### Problem details
Print out the full material below, exact in every line, with no images included.
================================
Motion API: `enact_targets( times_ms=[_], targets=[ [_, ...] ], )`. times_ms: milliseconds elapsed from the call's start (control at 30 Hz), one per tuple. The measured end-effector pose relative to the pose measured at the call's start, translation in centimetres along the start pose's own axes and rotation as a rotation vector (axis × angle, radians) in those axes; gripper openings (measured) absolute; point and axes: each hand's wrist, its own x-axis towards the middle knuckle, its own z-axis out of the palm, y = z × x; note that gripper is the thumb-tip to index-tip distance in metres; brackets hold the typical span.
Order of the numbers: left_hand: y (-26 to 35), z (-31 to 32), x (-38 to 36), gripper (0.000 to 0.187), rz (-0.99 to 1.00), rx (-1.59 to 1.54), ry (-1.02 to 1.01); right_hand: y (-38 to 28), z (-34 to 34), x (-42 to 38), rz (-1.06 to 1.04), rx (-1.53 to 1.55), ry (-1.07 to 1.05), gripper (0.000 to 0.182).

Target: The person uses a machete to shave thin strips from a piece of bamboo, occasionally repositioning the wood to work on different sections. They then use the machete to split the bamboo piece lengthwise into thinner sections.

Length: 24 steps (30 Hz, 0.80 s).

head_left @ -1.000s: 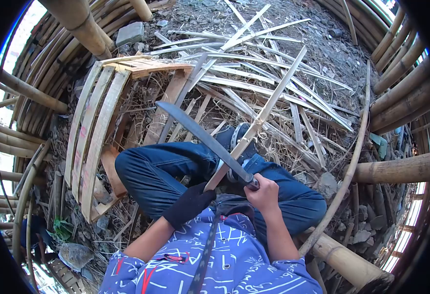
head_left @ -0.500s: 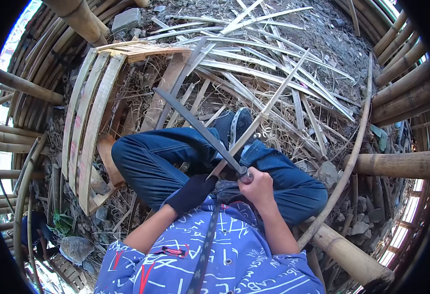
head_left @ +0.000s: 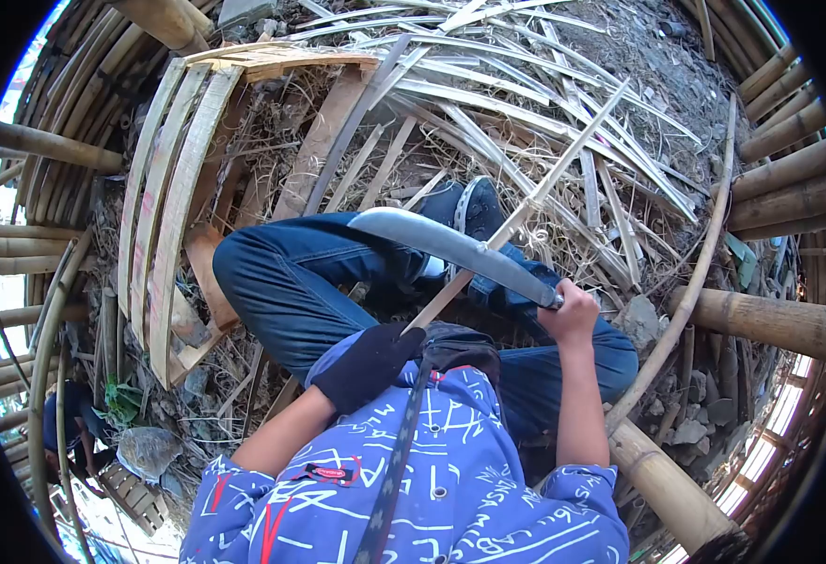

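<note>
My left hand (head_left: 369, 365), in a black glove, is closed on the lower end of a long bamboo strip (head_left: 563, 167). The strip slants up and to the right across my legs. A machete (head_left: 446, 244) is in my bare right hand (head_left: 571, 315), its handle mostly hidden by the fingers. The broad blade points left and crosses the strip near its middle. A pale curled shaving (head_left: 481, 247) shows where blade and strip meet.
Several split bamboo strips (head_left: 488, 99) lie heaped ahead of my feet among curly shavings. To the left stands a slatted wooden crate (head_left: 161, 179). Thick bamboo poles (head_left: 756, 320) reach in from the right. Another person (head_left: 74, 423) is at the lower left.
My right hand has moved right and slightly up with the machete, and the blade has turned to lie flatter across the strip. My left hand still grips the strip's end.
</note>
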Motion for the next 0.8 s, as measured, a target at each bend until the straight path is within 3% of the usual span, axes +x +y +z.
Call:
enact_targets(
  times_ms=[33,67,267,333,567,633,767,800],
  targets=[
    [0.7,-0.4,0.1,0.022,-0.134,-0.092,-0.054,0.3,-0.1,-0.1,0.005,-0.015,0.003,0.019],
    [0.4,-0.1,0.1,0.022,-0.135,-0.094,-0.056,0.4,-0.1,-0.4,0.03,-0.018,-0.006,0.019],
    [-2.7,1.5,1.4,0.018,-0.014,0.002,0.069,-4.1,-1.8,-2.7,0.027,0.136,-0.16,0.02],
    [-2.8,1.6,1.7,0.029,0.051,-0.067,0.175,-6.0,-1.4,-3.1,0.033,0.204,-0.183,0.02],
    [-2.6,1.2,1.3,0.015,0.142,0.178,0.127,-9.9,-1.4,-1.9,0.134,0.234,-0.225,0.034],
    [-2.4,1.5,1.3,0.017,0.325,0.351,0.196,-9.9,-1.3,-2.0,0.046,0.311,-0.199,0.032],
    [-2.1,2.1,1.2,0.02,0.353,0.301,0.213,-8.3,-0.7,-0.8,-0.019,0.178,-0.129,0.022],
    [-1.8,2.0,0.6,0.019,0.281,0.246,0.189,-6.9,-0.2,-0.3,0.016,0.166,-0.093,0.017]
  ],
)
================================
### Solved exercise
Motion API: `enact_targets( times_ms=[_], targets=[ [_, ...] ], )`. times_ms: milliseconds elapsed from the call's start (control at 30 Hz), one per tuple. The measured end-effector pose relative to the pose measured at the call's start, translation in centimetres along the start pose's own axes and rotation as a rotation vector (axis × angle, radians) in those axes; gripper openings (measured) absolute; point and axes: each hand's wrist, its own x-axis towards the middle knuckle, its own z-axis out of the palm, y = z × x; note that gripper is the thumb-tip to index-tip distance in metres; brackets hold the typical span.
Order of the numbers: left_hand: y (-26 to 35), z (-31 to 32), x (-38 to 36), gripper (0.000 to 0.187), rz (-0.99 to 1.00), rx (-1.59 to 1.54), ry (-1.02 to 1.01); right_hand: y (-38 to 28), z (-34 to 34), x (-42 to 38), rz (-1.06 to 1.04), rx (-1.53 to 1.55), ry (-1.07 to 1.05), gripper (0.000 to 0.182).

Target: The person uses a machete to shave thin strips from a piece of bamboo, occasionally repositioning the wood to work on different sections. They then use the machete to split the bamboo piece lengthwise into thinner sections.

Length: 24 steps (30 Hz, 0.80 s).

head_left @ -1.000s: 
head_left @ -0.500s: 
head_left @ +0.000s: 

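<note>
My left hand (head_left: 369, 365), in a black glove, is closed on the lower end of a long bamboo strip (head_left: 563, 167). The strip slants up and to the right across my legs. A machete (head_left: 446, 244) is in my bare right hand (head_left: 571, 315), its handle mostly hidden by the fingers. The broad blade points left and crosses the strip near its middle. A pale curled shaving (head_left: 481, 247) shows where blade and strip meet.
Several split bamboo strips (head_left: 488, 99) lie heaped ahead of my feet among curly shavings. To the left stands a slatted wooden crate (head_left: 161, 179). Thick bamboo poles (head_left: 756, 320) reach in from the right. Another person (head_left: 74, 423) is at the lower left.
My right hand has moved right and slightly up with the machete, and the blade has turned to lie flatter across the strip. My left hand still grips the strip's end.
</note>
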Motion for the next 0.8 s, as measured, a target at each bend until the straight path is within 3% of the usual span, axes +x +y +z.
Call:
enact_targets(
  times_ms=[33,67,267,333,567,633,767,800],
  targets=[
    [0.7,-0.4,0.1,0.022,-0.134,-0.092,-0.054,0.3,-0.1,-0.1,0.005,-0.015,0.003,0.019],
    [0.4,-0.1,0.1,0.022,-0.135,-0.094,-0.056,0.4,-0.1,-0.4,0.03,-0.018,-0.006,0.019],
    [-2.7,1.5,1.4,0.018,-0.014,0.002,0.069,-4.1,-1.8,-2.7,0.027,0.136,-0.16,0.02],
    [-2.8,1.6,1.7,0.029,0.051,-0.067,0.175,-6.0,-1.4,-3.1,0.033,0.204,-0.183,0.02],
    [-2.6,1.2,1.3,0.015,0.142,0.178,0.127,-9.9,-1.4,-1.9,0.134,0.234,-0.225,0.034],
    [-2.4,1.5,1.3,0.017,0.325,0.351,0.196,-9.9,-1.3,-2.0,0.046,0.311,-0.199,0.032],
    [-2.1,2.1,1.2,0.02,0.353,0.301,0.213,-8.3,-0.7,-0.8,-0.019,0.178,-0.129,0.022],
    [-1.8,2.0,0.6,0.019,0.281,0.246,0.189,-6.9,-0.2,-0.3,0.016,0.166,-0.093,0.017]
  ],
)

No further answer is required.